Tre addebiti sulla PostePay da sito internet estero: frodato insegnante

E’ ormai un crescendo, quello che si sta registrando – nonostante innumerevoli appelli alla prudenza da parte delle forze dell’ordine – nell’Agrigentino

Tre addebiti, fatti tutti dallo stesso sito internet estero, per spese mai sostenute. Tre prelievi – da un massimo di 30,15 euro e un minimo di 29,55 euro – sulla carta prepagata PostePay di un insegnante di 34 anni. Nuova, ma identica nel modus operandi, frode informatica. A denunciarla alla polizia è stato proprio il docente che non ha mai autorizzato quelle operazioni con la sua PostePay. Uno strumento di pagamento che non ha mai ceduto a nessuno, ha tenuto a precisare l’uomo.

E’ ormai un crescendo, quello che si sta registrando – nonostante innumerevoli appelli alla prudenza da parte delle forze dell’ordine – nell’Agrigentino. Non passa ormai giorno senza che polizia o carabinieri non ricevano una denuncia del genere e un disconoscimento dei pagamenti effettuati ad insaputa delle ignare vittime.
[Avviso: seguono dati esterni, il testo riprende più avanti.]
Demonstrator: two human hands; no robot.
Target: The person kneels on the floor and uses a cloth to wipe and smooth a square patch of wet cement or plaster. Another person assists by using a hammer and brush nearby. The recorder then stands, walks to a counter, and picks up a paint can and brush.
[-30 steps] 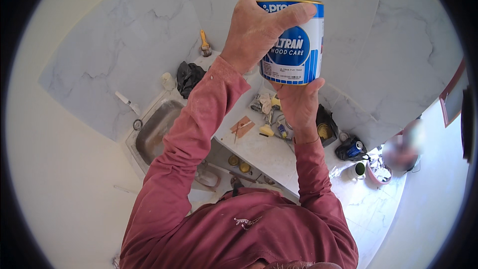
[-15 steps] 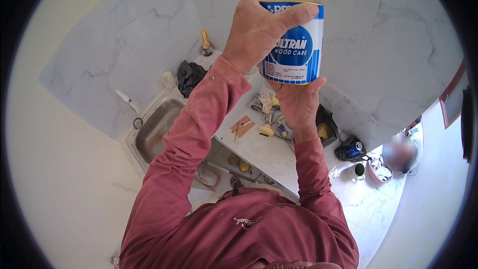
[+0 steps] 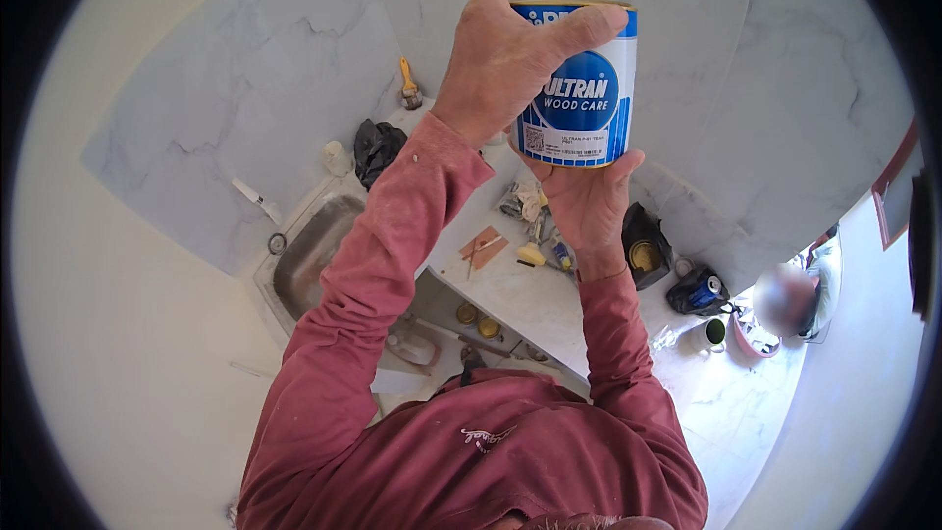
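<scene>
I look down over a pale table (image 3: 535,329), with 2 red-sleeved arms (image 3: 345,260) reaching up above it. I have the left hand (image 3: 510,51) in a wide grip at the upper left of a blue-and-white paint tin (image 3: 581,93), thumb across its front, 1 finger clear of it. The right hand (image 3: 591,204), palm up, bears its base. The tin is upright, high over the table; left of it is a yellow-handled paintbrush (image 3: 407,77).
</scene>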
Di norma, gli addebiti avvengono tutti nella stessa giornata e nel giro, fra l’altro di pochissimo tempo. La vittima si insospettisce non appena riceve un Sms che comunica l’avvenuto prelievo. In quest’ultimo caso – denunciato appunto al commissariato di Canicattì – il primo addebito, da 30,15 euro, è stato fatto circa sei giorni prima rispetto ai successivi due da poco meno di 30 euro. Verosimilmente, l’insegnante trentaquattrenne, al primo Sms, non si è insospettito e non ha dunque bloccato la PostePay.

Non c’è un identikit delle vittime dei frodatori. I malviventi non privilegiano anziani o giovani, né categorie professionali particolari. Non è chiaro – se lo fosse i poliziotti della Postale di Palermo avrebbero certamente vita facile – come avvenga la scelta. Certo è che basta avere una semplice carta di credito o un PostePay.

Anche questa volta, i poliziotti del commissariato di Canicattì hanno passato la denuncia – corredata da tutti gli elementi investigativi utili – ai colleghi della Postale di Palermo che hanno, naturalmente, avviato le indagini per cercare di tracciare la giusta strada informatica ed identificare chi si nasconde dietro quegli addebiti che hanno sottratto all’insegnante trentaquattrenne canicattinese poco meno di 100 euro.